APCs were mapped in the SVC using a 4-mm-tip ablation catheter. The earliest activation
site of APCs was the posteroseptal aspect of the SVC and the local activation at the
site preceded the onset of the P wave of APCs by 38 ms. APCs recorded from the unipolar
lead of the ablation catheter showed a QS pattern at the site (Figure 3). Radiofrequency
energy was applied at the site during sinus rhythm and the sinus interval was decreased
from 760 to 700 ms. After ablation at this site, APCs or AT did not occur even after
swallowing.
After successful ablation, LF and HF components of the patient’s heart rate were measured
again. The HF component was strongly suppressed and did not increase even after swallowing,
while the LF/HF ratio was suppressed as before (Figure 2A-2).

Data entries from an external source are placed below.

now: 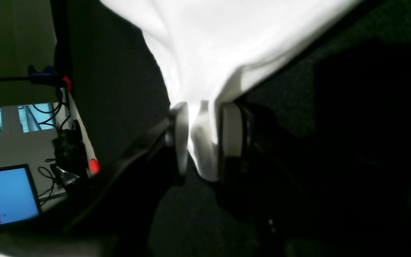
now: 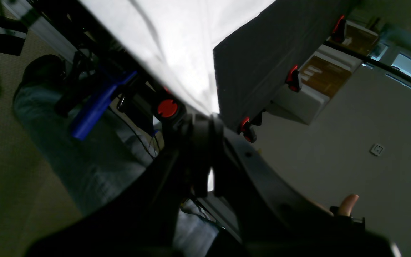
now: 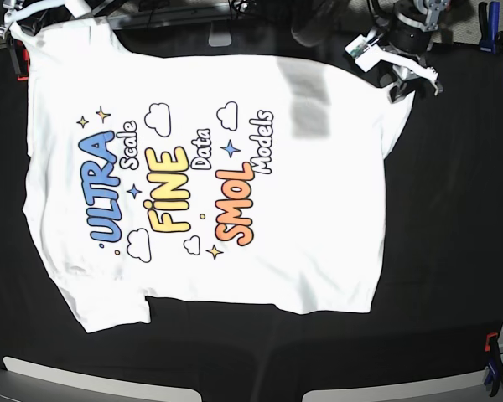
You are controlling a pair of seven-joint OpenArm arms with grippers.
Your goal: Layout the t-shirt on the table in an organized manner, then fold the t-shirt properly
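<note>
T-shirt [image 3: 210, 180] lies print side up on the table [image 3: 453, 226], spread wide across the black cloth. Lettering in blue, yellow and orange runs sideways in the base view, with small clouds and stars around it. One sleeve sticks out at the shirt's lower left corner in that view. Cloth mostly flat, a faint grey shadow patch near the shirt's upper right.

Left gripper [image 1: 203, 141] sits at the shirt's upper right corner in the base view. Wrist view shows a bunched white fold of the t-shirt [image 1: 205, 53] pinched between the two pale pads, jaws pressed against it on both sides. Fabric fans out wide beyond the grip.

Right gripper [image 2: 211, 123] sits at the shirt's upper left corner in the base view, right at the picture's edge. Its fingers stand together, and a thin edge of white shirt [image 2: 177, 46] runs into the tip and shows again below it; the grip looks clamped on the cloth, though the dark fingers hide the contact itself.

Beyond the shirt, red clips [image 2: 294, 79] hold the black cloth at the table edge. A lit monitor [image 1: 5, 196] stands off the table's side, seen from the left wrist.
</note>
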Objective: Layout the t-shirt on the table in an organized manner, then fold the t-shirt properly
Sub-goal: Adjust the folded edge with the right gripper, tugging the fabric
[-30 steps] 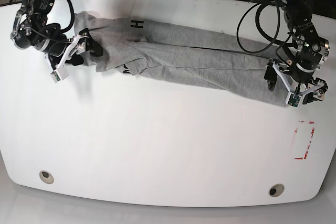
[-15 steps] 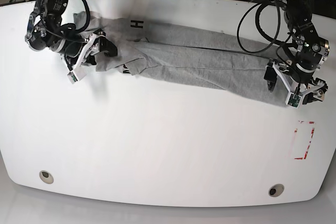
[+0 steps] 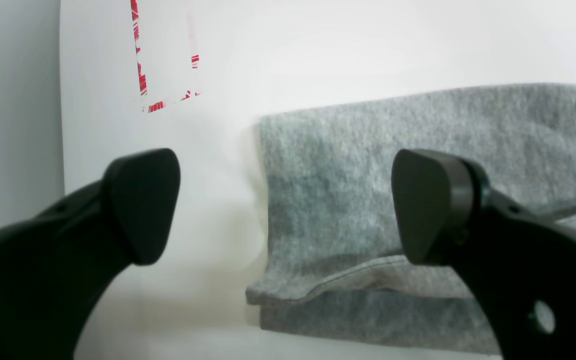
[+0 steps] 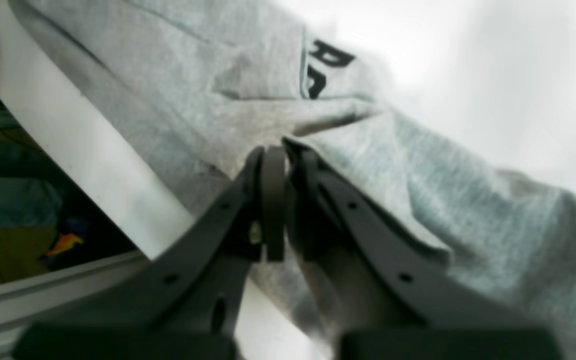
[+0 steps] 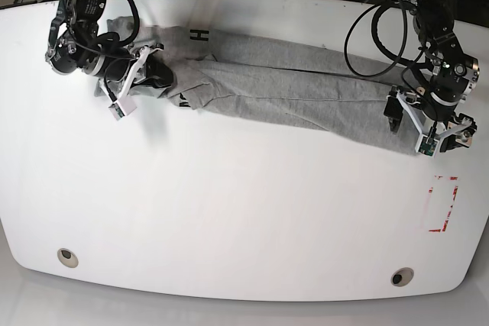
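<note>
We're still on the layout step: the t-shirt (image 5: 283, 89) lies bunched in a long strip across the back of the table (image 5: 229, 219). Our right gripper (image 4: 280, 150) is clenched on a fold near the collar, while the left gripper (image 3: 288, 210) sits spread wide over the hem. Next we'd probably need the left one to grab that hem so both can stretch it flat.

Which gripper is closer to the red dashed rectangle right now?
Left. The left gripper is open at the t-shirt's hem end, just above the red dashed rectangle. The right gripper is shut on the t-shirt at the far end of the table.

Bright light shines off the white table (image 5: 229, 211). The wide view bends at its edges. Both close views look blurry.
</note>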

The HF component in 24-hour Holter monitoring was consistently suppressed significantly
at 1 day after ablation compared to preablation 24-hour Holter monitor (Figure 2B-1
and B-2), which means a suppression of parasympathetic nerve activity continued even
at 1 day after ablation.
APCs did not occur for 15 months after this procedure.
Discussion
The true mechanism of swallowing-induced AT is still unclear. Direct mechanical interaction
between the distended esophagus and the adjacent left atrium was previously suggested.3,
4 Burton et al
6
reported a case in which the patient needed intrapleural repositioning of the esophagus
for curing swallowing arrhythmia. This suggested the direct mechanical stimulation
from the esophagus to the left atrium.
On the other hand, Lindsay
7
proposed a vagal nerve–mediated neural reflex as the initiating mechanism. In a case
report by Morady et al,
5
an esophageal manometric study demonstrated that the swallowing tachycardia was coincident
with relaxation of the upper esophageal sphincter and preceded the peristaltic activity
in the esophageal body. They also described that the most possible mechanism was a
vagally mediated neural reflex involving a neurotransmitter other than acetylcholine
because atropine and bethanechol did not affect the swallowing-induced AT. Recently,
many other reports suggested a neural reflex as the cause of swallowing-induced AT.8,
9, 10, 11
In this case report frequent atrial extrasystoles arising from the SVC were provoked
by swallowing. The fact that the SVC was far away from the esophagus suggested that
extrasystoles were provoked by neural reflex, not by direct contact from the esophagus.
We also found a significant involvement of the autonomic nerve system in this AT from
an HRV evaluation during the catheter ablation. The increase of parasympathetic nerve
activity with suppression of sympathetic nerve activity were recognized when swallowing-induced
AT occurred. The HF component was solely suppressed after ablation with suppression
of APCs, suggesting that parasympathetic nerve activity was strongly involved in the
cause of this arrhythmia rather than the sympathetic nerve system. Since AT was suppressed
by ablation at a single site, not by SVC isolation, the success site might be the
end of axons from ganglionated plexi (possibly the SVC–aorta ganglionated plexi),
which contained mainly the parasympathetic nerve system, as previously reported.10,
11
Conclusion
We experienced a case of swallowing-induced AT arising from the SVC that was cured
by catheter ablation. HRV measurement revealed that this AT had a strong involvement
of the parasympathetic nerve system as the cause of arrhythmia.